Setelah merasa cukup, Nanda beranjak dari duduknya kemudian berjalan kembali bersama barang-barangnya.

"Permisi..." ucap seorang wanita persis seperti yang ia temui di pesawat tadi lewat membawa koper.

Nanda mempercepat langkahnya supaya sejajar bersama gadis itu.

"Nafisah ya?" tanya Nanda.

"Bukan." Jawabnya singkat.

Nanda terdiam, ia tidak melangkah kembali mengikuti gadis itu. Dari sorot matanya itu, dia adalah Nafisah. Tapi?!

###

Almira menatap jendela kamar Nanda dari kamarnya, sepi. Lelaki itu sudah tidak ada di sini. Matanya masih sembab karena menangiskan kepergian lelaki yang telah mengubah hidupnya itu. Ingin rasanya menangis sepanjang hari, namun semua sudah terlambat.

Perkataan Nanda sewaktu di bandara tadi, masih terngiang jelas di pikirannya.

We are not different, Nanda! pekik Almira dalam hati.

Keadaan kamarnya sudah berantakan sekali akibat ulahnya tadi. Panggilan telepon ayahnya pun tak juga ia angkat-angkat. Begitu juga ketukan pintu berkali-kali dari Karolin. Namun, tidak kunjung di buka.

"Semua ini salahku!" teriak Almira menghantam kepalanya ke dinding.
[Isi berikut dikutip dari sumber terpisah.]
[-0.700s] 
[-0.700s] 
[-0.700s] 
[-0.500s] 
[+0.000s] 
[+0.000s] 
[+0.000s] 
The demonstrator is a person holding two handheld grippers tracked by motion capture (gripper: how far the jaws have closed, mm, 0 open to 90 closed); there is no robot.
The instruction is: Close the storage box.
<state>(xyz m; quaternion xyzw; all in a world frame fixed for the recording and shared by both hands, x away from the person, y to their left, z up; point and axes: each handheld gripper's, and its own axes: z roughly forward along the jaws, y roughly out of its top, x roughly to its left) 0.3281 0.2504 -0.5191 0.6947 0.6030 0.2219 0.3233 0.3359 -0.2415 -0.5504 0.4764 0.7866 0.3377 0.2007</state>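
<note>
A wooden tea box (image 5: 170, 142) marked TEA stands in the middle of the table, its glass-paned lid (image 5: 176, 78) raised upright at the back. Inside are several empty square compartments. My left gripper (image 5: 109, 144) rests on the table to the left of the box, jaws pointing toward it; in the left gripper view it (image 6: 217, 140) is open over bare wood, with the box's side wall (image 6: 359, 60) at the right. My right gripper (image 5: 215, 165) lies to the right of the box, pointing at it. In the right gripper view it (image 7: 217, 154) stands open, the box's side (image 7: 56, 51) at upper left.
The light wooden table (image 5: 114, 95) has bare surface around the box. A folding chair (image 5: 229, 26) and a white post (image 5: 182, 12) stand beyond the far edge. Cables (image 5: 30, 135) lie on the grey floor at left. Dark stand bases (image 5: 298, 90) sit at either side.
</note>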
Saat ini, ia bagaikan seseorang pemakai obat-obatan yang tengah sakaw. Pikirannya masih saja Nanda. Lelaki itu telah membuatnya gila untuk saat ini. Almira mengahantam kembali kepalanya lebih kuat dari sebelumnya hingga kepalanya berdarah. Ia tersungkur ke lantai, jika ini akhir dari kehidupannya ia rela, pikirnya.

Pintu kamarnya tiba-tiba terbuka, untung saja bi Rosa masih menyimpan kunci cadangan di setiap ruang. Karolin berteriak histeris saat melihat anaknya terbaring tak berdaya di samping lemari.
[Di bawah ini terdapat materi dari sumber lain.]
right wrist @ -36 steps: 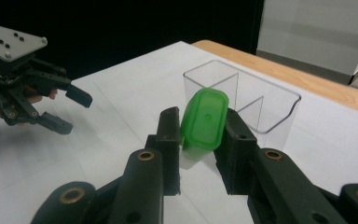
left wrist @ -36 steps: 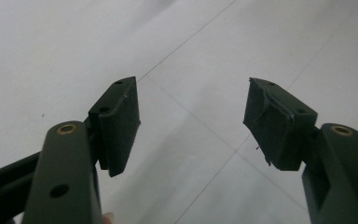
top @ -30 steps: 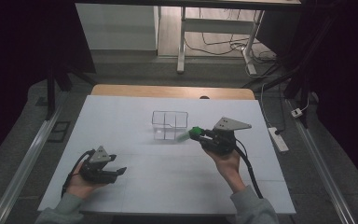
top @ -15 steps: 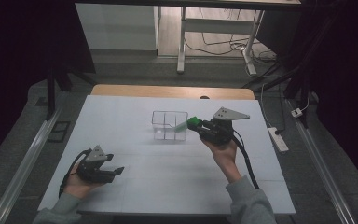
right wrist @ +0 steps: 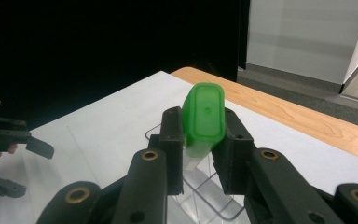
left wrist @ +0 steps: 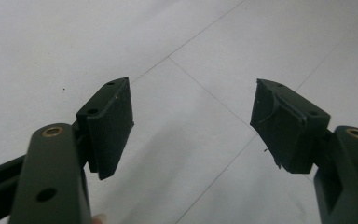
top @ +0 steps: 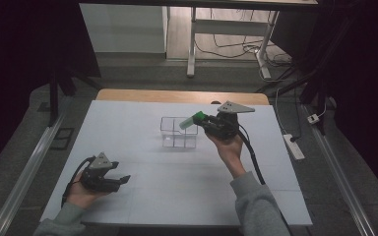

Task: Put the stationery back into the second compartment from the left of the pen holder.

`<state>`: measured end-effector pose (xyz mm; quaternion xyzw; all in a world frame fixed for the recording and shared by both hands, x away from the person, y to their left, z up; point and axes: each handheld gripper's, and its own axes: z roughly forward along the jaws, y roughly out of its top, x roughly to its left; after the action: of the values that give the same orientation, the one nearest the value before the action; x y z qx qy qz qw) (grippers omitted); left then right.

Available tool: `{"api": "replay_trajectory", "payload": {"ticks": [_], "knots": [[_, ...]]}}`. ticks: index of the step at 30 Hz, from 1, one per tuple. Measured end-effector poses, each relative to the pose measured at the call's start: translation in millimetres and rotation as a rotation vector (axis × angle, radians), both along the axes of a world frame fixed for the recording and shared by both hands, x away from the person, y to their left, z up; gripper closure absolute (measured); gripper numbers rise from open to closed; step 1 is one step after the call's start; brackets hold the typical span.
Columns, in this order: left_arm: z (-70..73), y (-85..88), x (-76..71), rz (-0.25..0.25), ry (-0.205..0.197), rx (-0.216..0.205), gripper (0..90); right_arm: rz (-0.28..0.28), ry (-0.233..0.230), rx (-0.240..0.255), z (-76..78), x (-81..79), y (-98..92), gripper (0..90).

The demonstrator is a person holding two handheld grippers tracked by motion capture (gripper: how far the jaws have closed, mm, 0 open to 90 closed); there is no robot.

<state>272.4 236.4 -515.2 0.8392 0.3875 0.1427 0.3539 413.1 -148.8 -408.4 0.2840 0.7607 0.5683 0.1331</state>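
From the high view, the right gripper (top: 203, 121) is raised over the white table (top: 128, 128), clamped on a green-capped tube (top: 192, 120) that hangs just above the clear divided box (top: 178, 132) — while the left gripper (top: 120, 180) rests low near the front left edge, well apart from both. In the left gripper view, its jaws have just been opening and stand wide, bare tabletop between them. In the right gripper view, the pads press both sides of the tube's green cap (right wrist: 205, 116), the clear box (right wrist: 205, 196) below — the left gripper (right wrist: 23, 140) sits far off at the left.
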Motion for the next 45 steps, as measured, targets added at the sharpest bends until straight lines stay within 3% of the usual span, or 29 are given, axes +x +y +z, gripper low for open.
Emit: {"api": "replay_trajectory", "payload": {"ticks": [6,11,14,17,20,23,34,45], "knots": [[0.1,0.6,0.4,0.003,0.0,-0.002,28.6,-0.007,0.013,-0.015,-4.6,9.2,7.2,74.3],[-0.2,0.5,0.8,0.0,0.001,-0.001,28.6,-0.017,0.044,-0.047,-16.5,19.2,12.3,74.1],[-0.5,0.5,1.4,0.0,0.002,-0.002,28.6,-0.031,0.063,-0.042,-23.8,23.7,13.4,73.1],[-1.1,0.5,1.6,0.001,0.004,-0.002,28.6,-0.024,0.092,-0.037,-30.0,26.5,14.1,60.9],[-1.8,0.6,1.8,0.0,0.006,0.0,28.6,-0.033,0.094,-0.049,-30.4,25.6,12.9,56.7],[-1.6,0.2,1.6,0.0,0.005,-0.001,28.6,-0.034,0.093,-0.057,-28.0,23.5,11.6,52.3],[-1.1,0.7,1.1,0.001,0.002,-0.001,28.6,-0.001,0.065,-0.123,-21.9,4.2,6.4,51.5],[-0.8,-0.6,1.0,-0.001,0.001,0.001,28.6,-0.031,0.077,-0.167,-35.7,-20.4,-31.1,51.5]]}}
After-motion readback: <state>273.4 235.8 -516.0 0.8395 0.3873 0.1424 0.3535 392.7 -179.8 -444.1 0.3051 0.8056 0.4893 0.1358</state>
Hal ini terulang kembali untuk ketiga kalinya, Almira selalu ingin membunuh dirinya jika pikirannya sedang kacau.

"Almira, sayang..." ucap Karolin menepuk pipi Almira pelan.

Pak Kusir datang langsung membopong Almira ke Rumah Sakit. Karolin dan bi Rosa mengikuti keduanya dari belakang.

"Bertahanlah sayang..." Karolin menahan sesak di dadanya.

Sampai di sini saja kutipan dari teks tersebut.